US city, Santa Barbara, has approved US$ 644,000 to fund studies needed before its dormant desalination plant can reopen. Without the plant the city faces a potential water supply crisis.
The Charles E. Meyer desalination facility has been on standby status since the mid- 1990s, and needs about US$ 30 million in upgrades before it’s operational again. Running the facility will cost an estimated US$ 5 million per year, but without it, the city faces a 60% drop in water supplies.
Santa Barbara has already declared a Stage II drought, which includes water-use restrictions and drought water rates for utility customers.
Desalination is written into the city’s drought plan. Without it, the council has estimated that Santa Barbara will have shortages starting in 2016. The city will have adequate supplies for the next water year, which starts October 1, 2014 only if customers cut their use by 20%, according to council figures.
The council’s recently approved funding is to cover the costs of environmental studies required by the California Coastal Commission and other regulatory agencies before the plant can reopen. It also covers specialized legal services.
With the current schedule, the city council would consider bids next April and the plant would come online in mid-2016.
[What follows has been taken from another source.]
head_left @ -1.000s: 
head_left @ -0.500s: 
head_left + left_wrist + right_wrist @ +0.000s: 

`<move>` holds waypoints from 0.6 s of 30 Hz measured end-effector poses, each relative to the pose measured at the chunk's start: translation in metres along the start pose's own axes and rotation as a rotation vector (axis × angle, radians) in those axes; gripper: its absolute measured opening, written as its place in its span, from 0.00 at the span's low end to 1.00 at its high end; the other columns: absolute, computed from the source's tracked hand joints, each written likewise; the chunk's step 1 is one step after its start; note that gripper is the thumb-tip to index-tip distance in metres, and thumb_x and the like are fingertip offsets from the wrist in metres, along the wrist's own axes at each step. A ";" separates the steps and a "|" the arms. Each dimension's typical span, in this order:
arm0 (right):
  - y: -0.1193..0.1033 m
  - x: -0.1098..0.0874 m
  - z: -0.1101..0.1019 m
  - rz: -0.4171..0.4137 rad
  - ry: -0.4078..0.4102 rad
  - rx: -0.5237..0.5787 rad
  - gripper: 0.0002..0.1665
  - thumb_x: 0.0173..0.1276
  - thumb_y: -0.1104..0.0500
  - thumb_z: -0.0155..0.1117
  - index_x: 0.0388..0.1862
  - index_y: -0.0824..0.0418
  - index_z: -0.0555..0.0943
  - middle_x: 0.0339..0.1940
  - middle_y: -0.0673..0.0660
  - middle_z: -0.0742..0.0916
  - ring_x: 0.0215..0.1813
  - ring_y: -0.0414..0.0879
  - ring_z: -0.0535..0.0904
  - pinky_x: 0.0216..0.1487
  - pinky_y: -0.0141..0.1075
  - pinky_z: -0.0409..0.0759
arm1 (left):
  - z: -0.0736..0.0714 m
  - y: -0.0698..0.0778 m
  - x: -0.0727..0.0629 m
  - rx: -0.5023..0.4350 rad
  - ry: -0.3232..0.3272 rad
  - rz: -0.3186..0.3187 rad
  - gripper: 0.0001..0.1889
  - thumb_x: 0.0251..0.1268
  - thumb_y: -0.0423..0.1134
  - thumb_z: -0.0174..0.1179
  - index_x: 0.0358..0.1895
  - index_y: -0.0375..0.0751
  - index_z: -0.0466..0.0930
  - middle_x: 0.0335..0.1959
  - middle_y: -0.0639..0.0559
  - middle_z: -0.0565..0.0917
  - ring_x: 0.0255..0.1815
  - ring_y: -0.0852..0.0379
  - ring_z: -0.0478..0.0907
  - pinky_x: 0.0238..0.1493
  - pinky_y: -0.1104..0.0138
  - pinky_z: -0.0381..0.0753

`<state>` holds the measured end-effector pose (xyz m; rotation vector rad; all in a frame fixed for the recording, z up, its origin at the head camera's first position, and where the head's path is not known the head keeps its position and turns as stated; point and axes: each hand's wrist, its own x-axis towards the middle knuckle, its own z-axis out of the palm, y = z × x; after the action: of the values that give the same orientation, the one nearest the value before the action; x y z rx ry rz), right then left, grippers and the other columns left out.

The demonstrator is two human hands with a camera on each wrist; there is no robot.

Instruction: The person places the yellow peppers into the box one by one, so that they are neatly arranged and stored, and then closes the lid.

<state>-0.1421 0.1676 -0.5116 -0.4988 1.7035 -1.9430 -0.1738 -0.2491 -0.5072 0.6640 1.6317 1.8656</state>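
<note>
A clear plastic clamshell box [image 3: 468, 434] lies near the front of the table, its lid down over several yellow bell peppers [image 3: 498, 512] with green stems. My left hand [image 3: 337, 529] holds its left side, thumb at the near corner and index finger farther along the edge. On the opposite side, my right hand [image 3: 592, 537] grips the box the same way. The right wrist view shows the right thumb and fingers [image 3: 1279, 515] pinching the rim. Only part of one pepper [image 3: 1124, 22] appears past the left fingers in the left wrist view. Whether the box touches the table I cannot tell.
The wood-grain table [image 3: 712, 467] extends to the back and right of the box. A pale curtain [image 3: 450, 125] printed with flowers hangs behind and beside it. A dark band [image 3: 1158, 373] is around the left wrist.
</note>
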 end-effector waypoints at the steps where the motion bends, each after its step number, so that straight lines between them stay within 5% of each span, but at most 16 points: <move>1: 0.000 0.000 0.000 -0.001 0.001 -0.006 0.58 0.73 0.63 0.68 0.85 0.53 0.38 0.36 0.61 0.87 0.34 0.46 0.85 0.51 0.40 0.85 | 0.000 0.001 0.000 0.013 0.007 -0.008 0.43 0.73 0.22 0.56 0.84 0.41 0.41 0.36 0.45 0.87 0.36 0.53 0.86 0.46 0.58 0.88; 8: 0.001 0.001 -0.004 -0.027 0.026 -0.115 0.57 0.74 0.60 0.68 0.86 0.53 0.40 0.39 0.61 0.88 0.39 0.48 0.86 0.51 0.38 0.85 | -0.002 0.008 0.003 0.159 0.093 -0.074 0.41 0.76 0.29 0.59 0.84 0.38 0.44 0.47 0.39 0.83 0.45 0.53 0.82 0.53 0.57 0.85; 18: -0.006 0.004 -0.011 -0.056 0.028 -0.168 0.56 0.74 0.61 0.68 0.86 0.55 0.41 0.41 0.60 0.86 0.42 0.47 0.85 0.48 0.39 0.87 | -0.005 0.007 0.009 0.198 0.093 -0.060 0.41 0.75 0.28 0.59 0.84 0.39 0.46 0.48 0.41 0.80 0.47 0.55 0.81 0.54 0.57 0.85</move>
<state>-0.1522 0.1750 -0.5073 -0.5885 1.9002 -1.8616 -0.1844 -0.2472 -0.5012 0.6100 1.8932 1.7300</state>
The Coastal Commission is requiring a biological assessment of the ocean floor near the seawater intake for the reverse osmosis plant, according to Santa Barbara’s acting water resources manager Joshua Haggmark. The study will examine impacts from reinstalling the screens and pumps for the intake facility, he said.
Santa Barbara is also funding a water-quality sampling study, which is required by the California Department of Public Health. Solid waste from the plant would be dumped with the discharge from the El Estero Wastewater Treatment Plant. A computer modeling study of the desalination discharge mixed with wastewater is required by the Regional Water Quality Control Board.
At the same time the city is dealing with the coastal development permit amendments, it is renewing its permit to discharge wastewater and desalination brine into the Pacific Ocean, Haggmark said.
Santa Barbara’s national pollutant discharge elimination system permit allows 55 Ml/d of wastewater from El Estero and 12.5 Ml/d of desalination brine to be discharged, but it expires in May 2015.